Kansas Health Institute News: Kansas Medicaid Could Save By Shifting Veterans To VA Health Program
Kansas Medicaid costs could be cut by up to $2.5 million per year if military veterans and their dependents currently using the program were shifted to similar health programs offered by the U.S. Department of Veterans Affairs, state auditors have concluded. The Legislative Division of Post Audit reported today that the state could cut costs by $1.3 million a year by using "currently available data" to transition state Medicaid beneficiaries into VA programs (Shields, 9/27).

(Minneapolis-St. Paul, Minn.) Pioneer Press: After Computer Theft, Data At Risk For 16,800 Patients In Fairview, North Memorial Health Systems
Human error is being blamed in the theft of a laptop computer that contains the private information, including many Social Security numbers, of more than 16,000 patients at two hospital systems in the Twin Cities. The Minneapolis-based Fairview health system sent letters Tuesday to nearly 14,000 patients after confirming that a laptop lacking certain privacy protections was stolen from a car in July. The laptop also contained information on about 2,800 patients at the Robbinsdale-based North Memorial health system, which also sent letters to patients Tuesday (Snowbeck, 9/27).
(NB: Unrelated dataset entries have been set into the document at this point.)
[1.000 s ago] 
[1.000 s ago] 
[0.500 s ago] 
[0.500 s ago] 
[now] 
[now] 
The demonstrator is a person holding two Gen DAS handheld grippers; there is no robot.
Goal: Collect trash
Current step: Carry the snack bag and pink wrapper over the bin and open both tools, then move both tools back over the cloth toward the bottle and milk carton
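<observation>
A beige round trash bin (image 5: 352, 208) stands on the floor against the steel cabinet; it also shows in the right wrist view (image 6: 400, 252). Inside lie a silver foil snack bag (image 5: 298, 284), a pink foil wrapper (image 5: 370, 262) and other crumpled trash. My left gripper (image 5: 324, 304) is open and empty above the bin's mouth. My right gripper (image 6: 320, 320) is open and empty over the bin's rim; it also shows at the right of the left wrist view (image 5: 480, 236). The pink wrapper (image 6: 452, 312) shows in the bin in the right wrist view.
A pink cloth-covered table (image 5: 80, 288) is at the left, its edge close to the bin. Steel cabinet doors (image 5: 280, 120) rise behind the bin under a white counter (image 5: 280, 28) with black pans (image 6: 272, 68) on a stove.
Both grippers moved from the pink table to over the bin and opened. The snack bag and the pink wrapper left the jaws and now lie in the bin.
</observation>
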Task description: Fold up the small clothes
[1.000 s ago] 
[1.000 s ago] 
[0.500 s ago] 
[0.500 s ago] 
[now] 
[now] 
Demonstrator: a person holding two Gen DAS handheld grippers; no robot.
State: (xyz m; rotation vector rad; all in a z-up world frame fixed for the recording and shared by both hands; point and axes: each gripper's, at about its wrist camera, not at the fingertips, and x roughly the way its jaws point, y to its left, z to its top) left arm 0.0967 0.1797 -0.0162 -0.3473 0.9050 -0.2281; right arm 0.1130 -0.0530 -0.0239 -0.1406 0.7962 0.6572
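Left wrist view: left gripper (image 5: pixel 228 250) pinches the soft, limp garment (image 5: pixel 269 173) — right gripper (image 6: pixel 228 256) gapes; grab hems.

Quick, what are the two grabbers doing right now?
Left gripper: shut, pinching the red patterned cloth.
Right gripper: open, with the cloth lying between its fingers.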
WBUR: Mass. Health Insurance Premiums On The Rise
You would think word that health care premiums won't go up as much next year would be a reason to celebrate. ... Blue Cross is telling medium to large firms their premiums will increase 4 to 6 percent. At Tufts Health Plan the range is a five to 8 percent rise and at Harvard Pilgrim Health Care it's a 5 to 10 percent increase. ... These rates are down a few points from last year, but they are still climbing much faster than the expected inflation rate of 1.6 percent in Massachusetts (Bebinger, 9/28).

(New Orleans) Times Picayune: Next Louisiana Insurance Commissioner Will Face Battles On 3 Fronts
For the first time since Hurricane Katrina, this fall's insurance commissioner election won't be entirely about homeowners insurance. Although homeowners insurance in Louisiana remains among the nation's most expensive, auto insurance and health insurance have also become trouble spots. ... the entire health care market is concentrated in just a few companies, and the federal health care legislation puts new responsibilities on states (Mowbray, 9/27).

HealthyCal: Services For Aging Need Better Coordination, Experts Say
Aging Californians depend on a wide range of connected services – health, housing, transportation and access for the disabled – that must be better coordinated to maximize the quality of their care, according to a panel of experts at a Tuesday conference on long term services and supports. ... States scoring the highest performed well in four categories of long-term support and services: Affordability and access -- Choices of settings and providers -- Quality of life and quality of care -- Support for family caregivers (Perry, 9/27).

Cal Watch: Health Reform Bills Face Test On Brown's Desk
Whether California continues to forge ahead on the legal front now rests with Gov. Jerry Brown, who is expected to sign or veto several health reform-related bills by Oct. 9. Last year, Schwarzenegger signed into law bills that created the health exchange, an entity that will craft a set of health insurance plans available at affordable prices by 2014. This year, Brown faces decisions on several other laws that would align state and federal law and help consumers find their way to the health exchange and other new coverage options (Jewett, 9/28).